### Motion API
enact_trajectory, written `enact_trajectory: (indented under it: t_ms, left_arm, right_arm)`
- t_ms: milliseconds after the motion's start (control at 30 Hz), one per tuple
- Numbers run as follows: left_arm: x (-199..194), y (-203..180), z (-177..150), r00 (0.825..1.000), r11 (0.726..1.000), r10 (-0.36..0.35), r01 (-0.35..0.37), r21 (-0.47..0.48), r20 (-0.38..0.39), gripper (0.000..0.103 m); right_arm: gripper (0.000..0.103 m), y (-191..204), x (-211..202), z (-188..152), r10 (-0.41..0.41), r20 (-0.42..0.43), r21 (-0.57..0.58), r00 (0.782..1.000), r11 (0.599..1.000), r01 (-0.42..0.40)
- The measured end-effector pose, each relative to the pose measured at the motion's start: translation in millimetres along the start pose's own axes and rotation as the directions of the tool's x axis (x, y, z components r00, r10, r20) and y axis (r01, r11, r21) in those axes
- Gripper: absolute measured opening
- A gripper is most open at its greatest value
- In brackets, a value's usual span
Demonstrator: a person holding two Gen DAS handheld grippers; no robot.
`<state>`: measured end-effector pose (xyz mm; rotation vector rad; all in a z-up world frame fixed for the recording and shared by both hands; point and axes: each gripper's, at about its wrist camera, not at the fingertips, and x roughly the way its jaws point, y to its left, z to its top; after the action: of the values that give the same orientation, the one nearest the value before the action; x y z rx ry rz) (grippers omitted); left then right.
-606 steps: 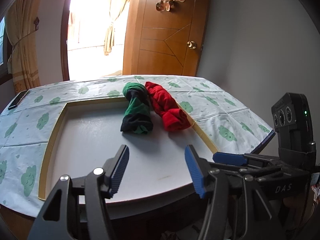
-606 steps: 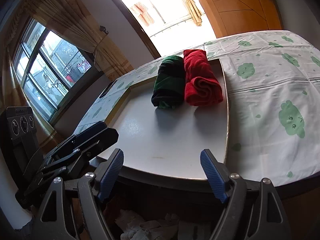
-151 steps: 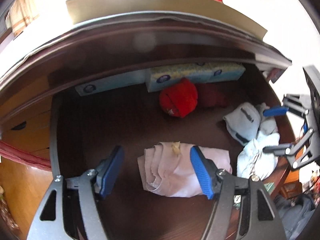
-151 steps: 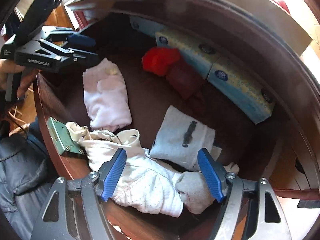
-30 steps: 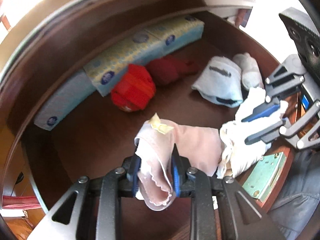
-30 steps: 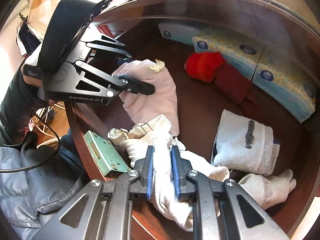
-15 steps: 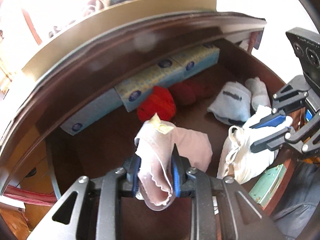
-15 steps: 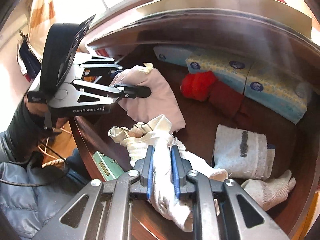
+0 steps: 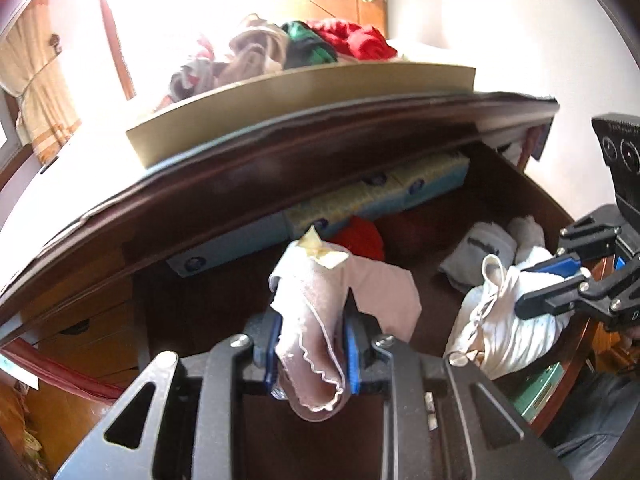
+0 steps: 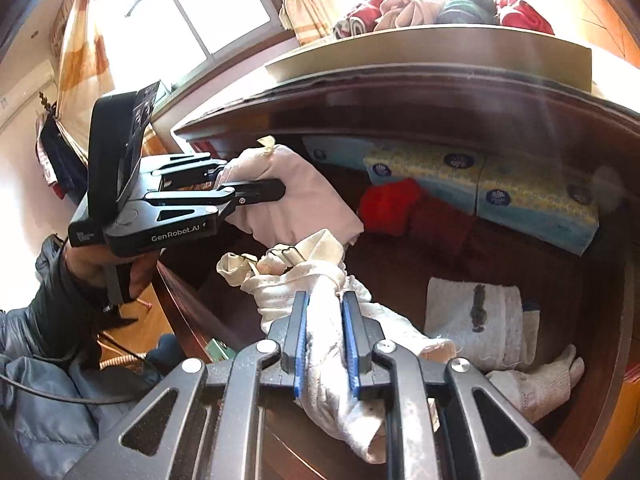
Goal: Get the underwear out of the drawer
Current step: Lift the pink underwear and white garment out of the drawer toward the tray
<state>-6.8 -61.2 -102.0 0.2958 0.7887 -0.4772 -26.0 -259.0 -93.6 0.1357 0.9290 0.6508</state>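
Note:
My left gripper (image 9: 310, 320) is shut on pale pink underwear (image 9: 320, 284) with a scalloped hem, lifted above the floor of the open dark wooden drawer (image 9: 472, 208). In the right wrist view the same pink underwear (image 10: 296, 196) hangs from the left gripper (image 10: 256, 188) at the left. My right gripper (image 10: 323, 312) is shut on a white bunched garment (image 10: 320, 276), raised over the drawer's front edge. From the left wrist view that white garment (image 9: 496, 320) and the right gripper (image 9: 548, 284) sit at the right.
Inside the drawer lie a red roll (image 10: 390, 204), tissue packs (image 10: 480, 184) along the back, a folded white piece (image 10: 476, 316) and a white sock (image 10: 540, 384). A tray (image 9: 304, 96) on the table top holds rolled clothes (image 9: 320, 44). A person's sleeve (image 10: 44, 320) is at the left.
Both grippers have risen with their garments and tilted up; the table top, tray and room beyond have come into view above the drawer.

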Motion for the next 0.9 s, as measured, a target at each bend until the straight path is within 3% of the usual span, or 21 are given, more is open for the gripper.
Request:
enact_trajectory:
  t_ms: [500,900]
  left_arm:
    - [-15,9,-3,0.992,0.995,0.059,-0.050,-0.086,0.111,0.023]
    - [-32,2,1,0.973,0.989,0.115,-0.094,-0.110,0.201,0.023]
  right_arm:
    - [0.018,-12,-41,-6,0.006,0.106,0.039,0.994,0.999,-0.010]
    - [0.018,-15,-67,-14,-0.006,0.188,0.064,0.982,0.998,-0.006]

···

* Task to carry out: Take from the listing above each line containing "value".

* Solution to this problem:
- A gripper is most open at its greatest value
- In brackets, a value's usual span
`<state>`: measured end-effector pose (xyz mm; rotation vector rad; all in a z-up world frame fixed for the recording and shared by both hands; point and axes: each gripper's, at about its wrist camera, not at the fingertips, and x roughly the way its jaws point, y to its left, z to its top; after the action: of the values that give the same orientation, the one nearest the value before the action; x y z rx ry rz) (grippers omitted); left then right.

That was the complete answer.